What the exercise asks> Up to and including the line that contains "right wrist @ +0", write out every line of the entries exactly, beginning with the first. Omit the pictures.

---------- Available data ----------

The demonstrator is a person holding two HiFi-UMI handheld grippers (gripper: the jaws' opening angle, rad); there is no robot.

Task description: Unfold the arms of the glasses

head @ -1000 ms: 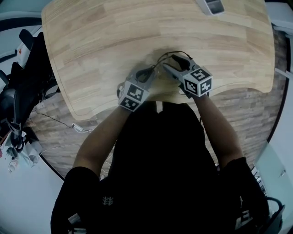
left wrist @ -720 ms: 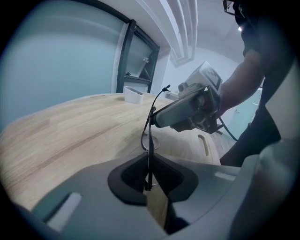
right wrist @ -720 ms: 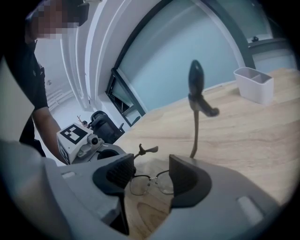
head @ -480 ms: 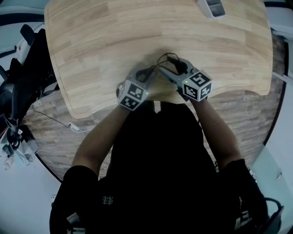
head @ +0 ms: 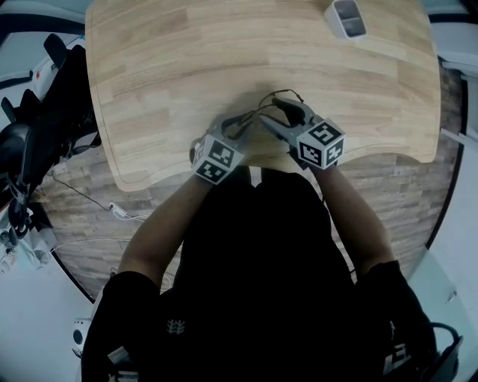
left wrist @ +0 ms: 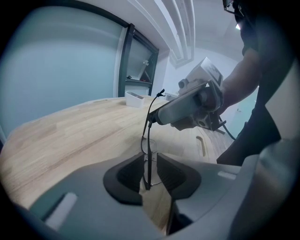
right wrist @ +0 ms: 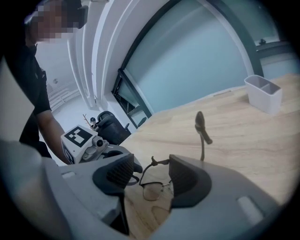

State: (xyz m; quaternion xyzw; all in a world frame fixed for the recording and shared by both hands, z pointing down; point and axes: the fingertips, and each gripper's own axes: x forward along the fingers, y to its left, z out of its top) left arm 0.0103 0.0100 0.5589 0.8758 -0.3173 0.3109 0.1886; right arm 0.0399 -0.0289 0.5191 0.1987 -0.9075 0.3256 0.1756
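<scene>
Two units, mid-frame: left gripper point(left wrist: 150, 158) just opening, glasses point(right wrist: 153, 191) loose between; right gripper point(right wrist: 151, 159) spread. Risk: unpinched glasses may topple.

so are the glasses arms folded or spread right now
At least one is spread: an arm stands up, swung well out from the glasses. The other, cannot tell.

A light wooden table point(head: 172, 82) with rounded corners and an inward-curving near edge. One thing rests directly on it in plain sight: a small white bin point(head: 347, 16), far out at one o'clock, near the far edge.
</scene>
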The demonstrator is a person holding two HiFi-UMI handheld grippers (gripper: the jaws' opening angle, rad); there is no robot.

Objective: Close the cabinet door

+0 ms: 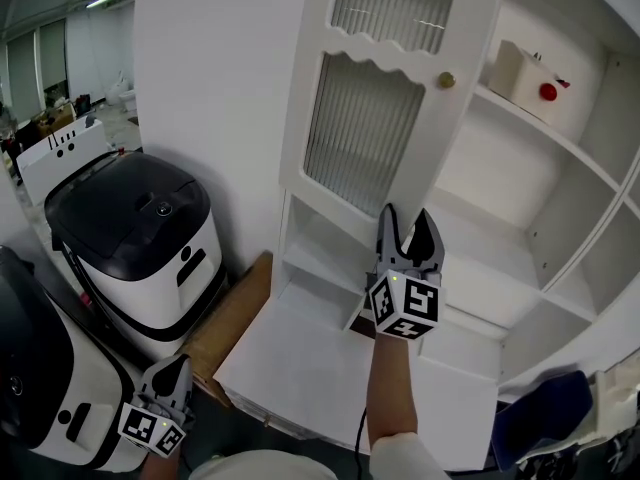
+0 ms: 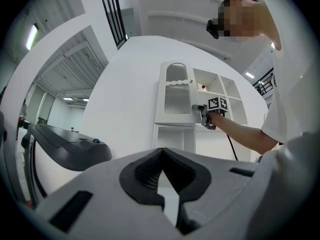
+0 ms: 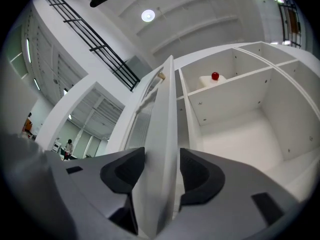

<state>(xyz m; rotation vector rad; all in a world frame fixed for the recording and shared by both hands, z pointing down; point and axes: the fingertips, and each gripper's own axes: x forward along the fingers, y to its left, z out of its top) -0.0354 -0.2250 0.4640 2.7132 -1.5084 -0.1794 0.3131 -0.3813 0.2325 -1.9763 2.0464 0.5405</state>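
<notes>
Looking at the cabinet door (image 1: 365,118) first - it's swung open and stands out from the shelves, so the cabinet (image 1: 560,218) is open to view beside it. It's a white painted frame with a ribbed glass panel (image 1: 360,133) and a small brass knob (image 1: 446,80) up on the free edge.

My guess on handling: rigid frame, not too heavy, and it should swing easily on its hinges. The glass is the fragile bit, so I'd keep any push on the frame and let it close gently rather than slam. The knob is tiny and round, probably slippery for a claw. The free edge low down looks like the better spot, or just a flat push on the frame.

That's where the right gripper (image 1: 407,218) is, at the bottom of the knob-side edge. Its jaws are spread with the door's edge between them, more straddling than squeezing, as far as its own view shows.

The left gripper (image 1: 178,366) hangs low and well apart from the door, jaws pressed together on nothing, next to a white machine with a black lid (image 1: 130,238).

Up on a shelf there's a pale box (image 1: 520,73) with something small and red on it - well clear of the door's path, I'd say.
</notes>
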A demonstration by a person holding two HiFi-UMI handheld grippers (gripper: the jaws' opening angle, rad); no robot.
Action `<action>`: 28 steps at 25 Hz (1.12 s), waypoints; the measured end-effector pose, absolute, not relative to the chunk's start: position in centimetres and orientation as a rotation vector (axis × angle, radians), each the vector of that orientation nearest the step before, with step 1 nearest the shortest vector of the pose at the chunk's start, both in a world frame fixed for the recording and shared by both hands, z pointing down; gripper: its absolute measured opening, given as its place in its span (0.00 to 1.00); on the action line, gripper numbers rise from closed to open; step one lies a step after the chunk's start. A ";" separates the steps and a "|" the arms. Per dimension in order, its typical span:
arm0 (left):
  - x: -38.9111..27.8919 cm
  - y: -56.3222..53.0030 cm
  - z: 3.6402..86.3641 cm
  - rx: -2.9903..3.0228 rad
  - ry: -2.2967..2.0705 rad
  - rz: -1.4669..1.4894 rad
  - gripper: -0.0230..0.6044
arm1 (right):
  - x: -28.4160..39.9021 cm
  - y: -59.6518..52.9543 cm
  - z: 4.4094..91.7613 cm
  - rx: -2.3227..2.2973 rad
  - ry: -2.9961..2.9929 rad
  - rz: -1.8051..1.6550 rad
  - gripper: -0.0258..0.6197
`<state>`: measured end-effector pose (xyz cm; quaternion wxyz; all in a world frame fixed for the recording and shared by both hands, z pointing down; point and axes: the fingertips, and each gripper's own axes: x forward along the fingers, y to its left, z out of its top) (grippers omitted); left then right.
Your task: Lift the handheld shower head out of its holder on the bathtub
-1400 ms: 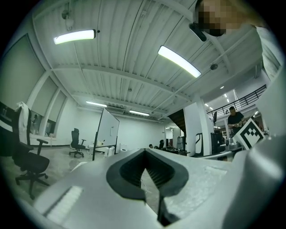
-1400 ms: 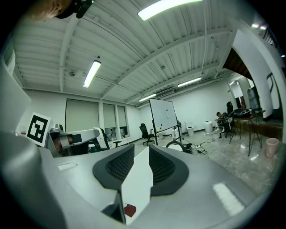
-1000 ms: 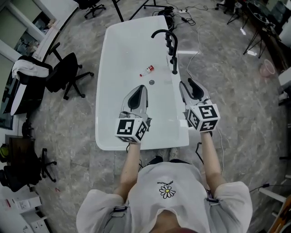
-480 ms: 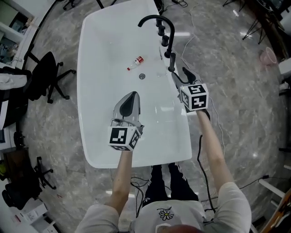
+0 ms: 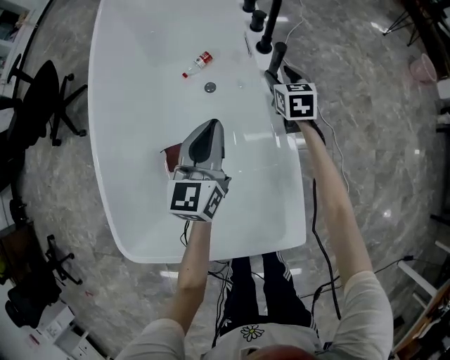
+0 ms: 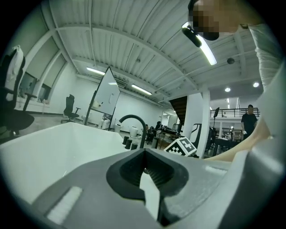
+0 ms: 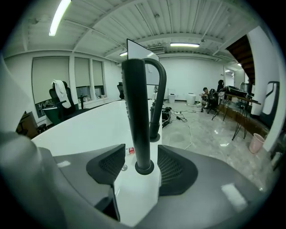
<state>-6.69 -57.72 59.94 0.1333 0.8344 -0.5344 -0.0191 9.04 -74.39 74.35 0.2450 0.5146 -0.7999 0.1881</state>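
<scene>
Head view, room: grey marbled floor (image 5: 373,140) all round, with office chairs (image 5: 49,91) off your left side and a pink bucket (image 5: 424,67) far on your right.
Head view, bathtub: the white bathtub (image 5: 140,105) runs away from you. In its basin are a drain (image 5: 209,87) and a small bottle (image 5: 197,63) lying on its side, the two apart.
Head view, right rim: a row of black fittings (image 5: 258,17) stands here. The shower head (image 5: 280,52) is the post nearest you, upright.
Head view, left gripper: your left gripper (image 5: 209,129) hangs over the middle of the basin, well apart from the rim fittings.
Head view, right gripper: your right gripper (image 5: 280,70) is at the right rim with its tips at the shower head.
Head view, open room: the basin is bare between your two grippers. A cable (image 5: 330,133) trails on the floor just outside the right rim.
Left gripper view, jaws: their tips meet and nothing is between them.
Left gripper view, ahead: the white tub wall, the arched faucet (image 6: 134,129) and a whiteboard (image 6: 106,96) behind it.
Right gripper view, jaws: wide apart. The shower head stands between the ribbed pads, with a narrow gap on each side and neither pad touching it.
Right gripper view, holder: the handle sits upright in its round holder (image 7: 144,168) on the rim, with the faucet close behind.
Right gripper view, room: a chair draped with a white cloth (image 7: 59,91) on the left, open floor on the right.
</scene>
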 end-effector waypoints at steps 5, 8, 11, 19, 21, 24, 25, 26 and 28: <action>-7.6 -58.0 61.2 2.390 -1.562 -0.074 0.04 | 8.7 -76.1 76.1 1.423 -2.126 0.488 0.30; -8.7 -57.7 61.6 2.380 -1.580 -0.046 0.04 | 8.5 -76.4 76.4 1.435 -2.098 0.456 0.28; -9.7 -57.6 61.7 2.363 -1.602 -0.031 0.04 | 8.6 -76.3 76.6 1.411 -2.079 0.445 0.28; -11.2 -58.2 58.3 2.351 -1.664 -0.101 0.04 | 7.8 -78.0 69.1 1.493 -2.174 0.313 0.28; -11.2 -58.2 56.2 2.366 -1.668 -0.134 0.04 | 7.1 -77.8 66.1 1.489 -2.192 0.259 0.28; -11.3 -58.0 52.2 2.405 -1.695 -0.164 0.04 | 6.4 -77.5 60.2 1.513 -2.235 0.197 0.28; -11.5 -57.7 50.7 2.405 -1.706 -0.173 0.04 | 6.3 -77.1 57.8 1.529 -2.254 0.183 0.28; -11.6 -57.4 49.0 2.403 -1.716 -0.190 0.04 | 6.2 -76.6 55.3 1.542 -2.271 0.168 0.28; -11.6 -56.9 45.0 2.426 -1.739 -0.228 0.04 | 6.2 -75.8 49.9 1.567 -2.304 0.116 0.28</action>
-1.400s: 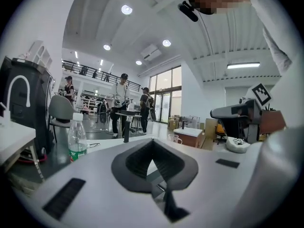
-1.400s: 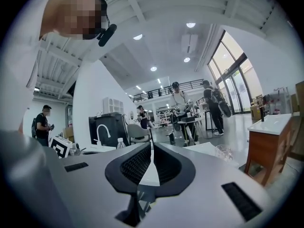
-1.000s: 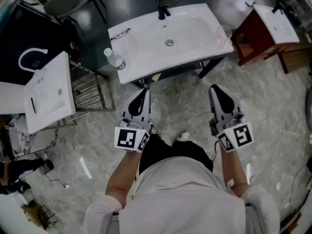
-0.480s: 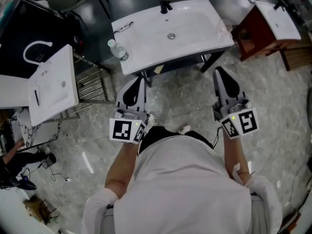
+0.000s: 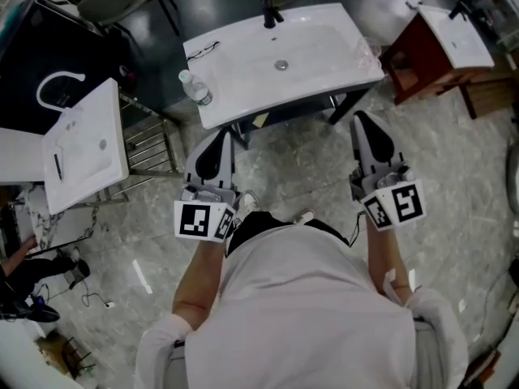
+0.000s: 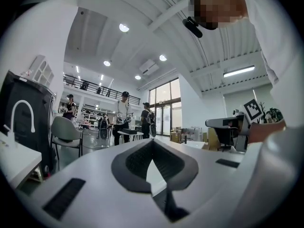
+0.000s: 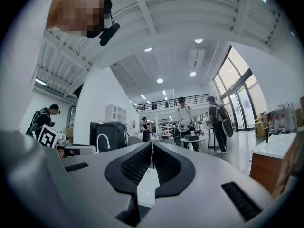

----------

Exercise answer>
The demonstrator is a person holding two HiFi-UMI handheld grippers (gripper: the jaws' opening angle, rad); there is no robot.

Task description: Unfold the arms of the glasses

head @ -1000 ms: 
left wrist @ -720 ms: 
right wrist @ -720 ms: 
head @ -480 ms: 
head @ +0 ms: 
left wrist @ +0 ms: 
right wrist @ +0 ms: 

The requested output has been given in full.